■ Directions for this task ■
Reproduce the listing word for word. Skip any image.

■ Dataset excerpt ■
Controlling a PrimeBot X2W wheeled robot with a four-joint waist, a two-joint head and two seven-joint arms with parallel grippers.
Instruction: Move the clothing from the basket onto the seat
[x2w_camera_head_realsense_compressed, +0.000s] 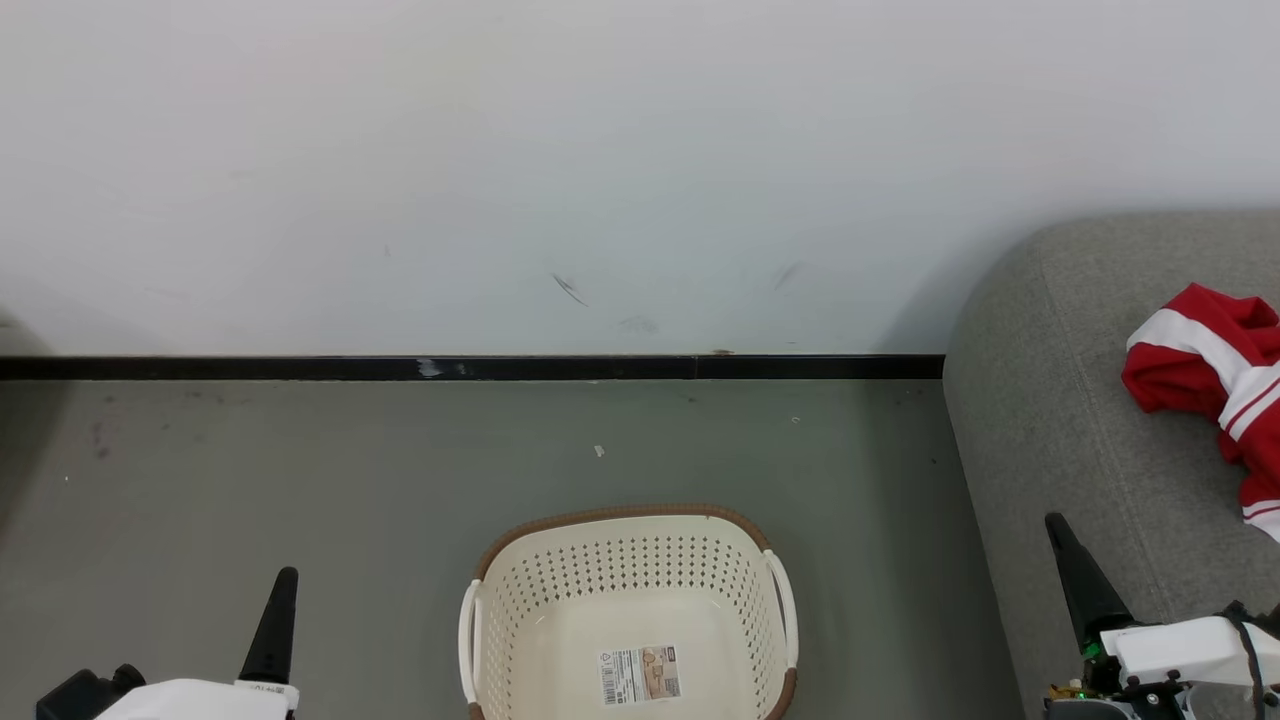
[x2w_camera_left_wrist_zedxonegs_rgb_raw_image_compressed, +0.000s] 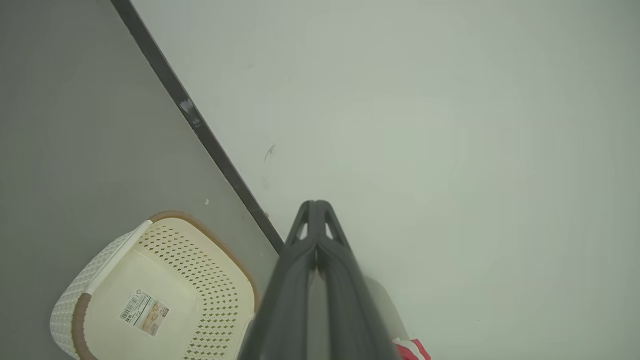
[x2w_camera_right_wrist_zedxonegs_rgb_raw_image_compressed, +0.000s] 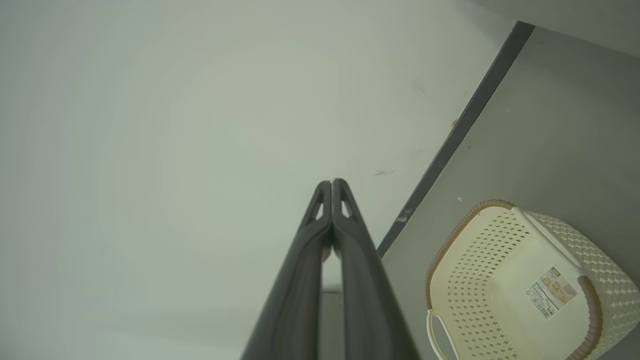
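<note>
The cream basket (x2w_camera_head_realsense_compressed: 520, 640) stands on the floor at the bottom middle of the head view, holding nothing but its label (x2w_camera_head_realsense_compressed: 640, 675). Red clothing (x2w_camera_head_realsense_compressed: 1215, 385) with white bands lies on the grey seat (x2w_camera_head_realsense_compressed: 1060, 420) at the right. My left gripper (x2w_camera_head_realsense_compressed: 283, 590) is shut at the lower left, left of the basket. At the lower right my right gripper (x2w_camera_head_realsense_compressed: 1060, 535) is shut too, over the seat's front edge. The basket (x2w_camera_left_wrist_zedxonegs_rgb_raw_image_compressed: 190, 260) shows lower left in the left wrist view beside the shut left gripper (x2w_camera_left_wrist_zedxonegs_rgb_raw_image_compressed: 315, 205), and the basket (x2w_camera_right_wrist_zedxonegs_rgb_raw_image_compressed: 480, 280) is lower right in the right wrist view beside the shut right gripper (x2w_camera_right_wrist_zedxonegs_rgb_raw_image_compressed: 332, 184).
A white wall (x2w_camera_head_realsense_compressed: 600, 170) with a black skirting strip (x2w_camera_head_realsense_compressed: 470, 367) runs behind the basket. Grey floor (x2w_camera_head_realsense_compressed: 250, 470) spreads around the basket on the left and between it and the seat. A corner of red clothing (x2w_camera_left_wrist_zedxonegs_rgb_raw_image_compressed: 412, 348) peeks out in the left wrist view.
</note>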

■ Exercise solution ■
Controlling a PrimeBot X2W wheeled robot with a four-joint waist, a two-joint head and two seven-joint arms with parallel grippers.
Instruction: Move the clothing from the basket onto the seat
[x2w_camera_head_realsense_compressed, +0.000s] 
[x2w_camera_left_wrist_zedxonegs_rgb_raw_image_compressed, +0.000s] 
[x2w_camera_right_wrist_zedxonegs_rgb_raw_image_compressed, +0.000s] 
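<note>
The cream basket (x2w_camera_head_realsense_compressed: 520, 640) stands on the floor at the bottom middle of the head view, holding nothing but its label (x2w_camera_head_realsense_compressed: 640, 675). Red clothing (x2w_camera_head_realsense_compressed: 1215, 385) with white bands lies on the grey seat (x2w_camera_head_realsense_compressed: 1060, 420) at the right. My left gripper (x2w_camera_head_realsense_compressed: 283, 590) is shut at the lower left, left of the basket. At the lower right my right gripper (x2w_camera_head_realsense_compressed: 1060, 535) is shut too, over the seat's front edge. The basket (x2w_camera_left_wrist_zedxonegs_rgb_raw_image_compressed: 190, 260) shows lower left in the left wrist view beside the shut left gripper (x2w_camera_left_wrist_zedxonegs_rgb_raw_image_compressed: 315, 205), and the basket (x2w_camera_right_wrist_zedxonegs_rgb_raw_image_compressed: 480, 280) is lower right in the right wrist view beside the shut right gripper (x2w_camera_right_wrist_zedxonegs_rgb_raw_image_compressed: 332, 184).
A white wall (x2w_camera_head_realsense_compressed: 600, 170) with a black skirting strip (x2w_camera_head_realsense_compressed: 470, 367) runs behind the basket. Grey floor (x2w_camera_head_realsense_compressed: 250, 470) spreads around the basket on the left and between it and the seat. A corner of red clothing (x2w_camera_left_wrist_zedxonegs_rgb_raw_image_compressed: 412, 348) peeks out in the left wrist view.
</note>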

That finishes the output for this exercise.